▸ **Information shown**:
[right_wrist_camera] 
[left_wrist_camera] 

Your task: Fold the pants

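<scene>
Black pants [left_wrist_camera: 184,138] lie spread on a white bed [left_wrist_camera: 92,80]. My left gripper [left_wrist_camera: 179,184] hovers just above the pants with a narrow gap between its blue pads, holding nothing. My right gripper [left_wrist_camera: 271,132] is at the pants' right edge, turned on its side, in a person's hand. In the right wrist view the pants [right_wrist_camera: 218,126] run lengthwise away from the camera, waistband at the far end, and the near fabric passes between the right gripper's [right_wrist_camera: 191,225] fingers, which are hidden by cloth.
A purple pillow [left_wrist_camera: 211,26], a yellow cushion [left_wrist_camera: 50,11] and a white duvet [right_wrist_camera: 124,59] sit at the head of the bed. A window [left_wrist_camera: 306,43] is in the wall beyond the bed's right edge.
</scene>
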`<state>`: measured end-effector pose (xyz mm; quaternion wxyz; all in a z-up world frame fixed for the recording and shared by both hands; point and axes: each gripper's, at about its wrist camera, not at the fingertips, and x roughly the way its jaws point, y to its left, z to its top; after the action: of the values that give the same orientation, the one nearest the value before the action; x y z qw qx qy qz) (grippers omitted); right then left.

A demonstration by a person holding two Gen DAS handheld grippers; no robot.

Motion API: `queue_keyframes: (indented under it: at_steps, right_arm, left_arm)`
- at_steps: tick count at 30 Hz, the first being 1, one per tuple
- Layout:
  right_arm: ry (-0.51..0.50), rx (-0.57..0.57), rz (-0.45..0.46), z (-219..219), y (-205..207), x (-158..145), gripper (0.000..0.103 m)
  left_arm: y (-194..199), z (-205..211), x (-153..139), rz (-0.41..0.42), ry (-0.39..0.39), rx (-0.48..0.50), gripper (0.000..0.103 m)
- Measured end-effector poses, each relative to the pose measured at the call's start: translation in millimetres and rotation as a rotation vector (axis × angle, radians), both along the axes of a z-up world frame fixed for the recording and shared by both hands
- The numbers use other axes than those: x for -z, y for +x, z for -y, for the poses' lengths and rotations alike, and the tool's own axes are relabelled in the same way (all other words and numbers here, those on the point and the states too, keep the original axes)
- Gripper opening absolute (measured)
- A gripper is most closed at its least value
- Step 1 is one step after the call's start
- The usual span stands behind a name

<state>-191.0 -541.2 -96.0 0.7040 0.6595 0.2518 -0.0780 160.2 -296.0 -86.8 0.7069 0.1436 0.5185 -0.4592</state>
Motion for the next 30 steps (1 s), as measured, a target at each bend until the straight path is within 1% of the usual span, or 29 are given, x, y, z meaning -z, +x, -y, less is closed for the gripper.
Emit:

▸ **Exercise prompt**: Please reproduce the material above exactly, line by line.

▸ **Answer to this problem**:
[right_wrist_camera] 
[left_wrist_camera] 

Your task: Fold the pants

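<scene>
Black pants [left_wrist_camera: 184,138] lie spread on a white bed [left_wrist_camera: 92,80]. My left gripper [left_wrist_camera: 179,184] hovers just above the pants with a narrow gap between its blue pads, holding nothing. My right gripper [left_wrist_camera: 271,132] is at the pants' right edge, turned on its side, in a person's hand. In the right wrist view the pants [right_wrist_camera: 218,126] run lengthwise away from the camera, waistband at the far end, and the near fabric passes between the right gripper's [right_wrist_camera: 191,225] fingers, which are hidden by cloth.
A purple pillow [left_wrist_camera: 211,26], a yellow cushion [left_wrist_camera: 50,11] and a white duvet [right_wrist_camera: 124,59] sit at the head of the bed. A window [left_wrist_camera: 306,43] is in the wall beyond the bed's right edge.
</scene>
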`<state>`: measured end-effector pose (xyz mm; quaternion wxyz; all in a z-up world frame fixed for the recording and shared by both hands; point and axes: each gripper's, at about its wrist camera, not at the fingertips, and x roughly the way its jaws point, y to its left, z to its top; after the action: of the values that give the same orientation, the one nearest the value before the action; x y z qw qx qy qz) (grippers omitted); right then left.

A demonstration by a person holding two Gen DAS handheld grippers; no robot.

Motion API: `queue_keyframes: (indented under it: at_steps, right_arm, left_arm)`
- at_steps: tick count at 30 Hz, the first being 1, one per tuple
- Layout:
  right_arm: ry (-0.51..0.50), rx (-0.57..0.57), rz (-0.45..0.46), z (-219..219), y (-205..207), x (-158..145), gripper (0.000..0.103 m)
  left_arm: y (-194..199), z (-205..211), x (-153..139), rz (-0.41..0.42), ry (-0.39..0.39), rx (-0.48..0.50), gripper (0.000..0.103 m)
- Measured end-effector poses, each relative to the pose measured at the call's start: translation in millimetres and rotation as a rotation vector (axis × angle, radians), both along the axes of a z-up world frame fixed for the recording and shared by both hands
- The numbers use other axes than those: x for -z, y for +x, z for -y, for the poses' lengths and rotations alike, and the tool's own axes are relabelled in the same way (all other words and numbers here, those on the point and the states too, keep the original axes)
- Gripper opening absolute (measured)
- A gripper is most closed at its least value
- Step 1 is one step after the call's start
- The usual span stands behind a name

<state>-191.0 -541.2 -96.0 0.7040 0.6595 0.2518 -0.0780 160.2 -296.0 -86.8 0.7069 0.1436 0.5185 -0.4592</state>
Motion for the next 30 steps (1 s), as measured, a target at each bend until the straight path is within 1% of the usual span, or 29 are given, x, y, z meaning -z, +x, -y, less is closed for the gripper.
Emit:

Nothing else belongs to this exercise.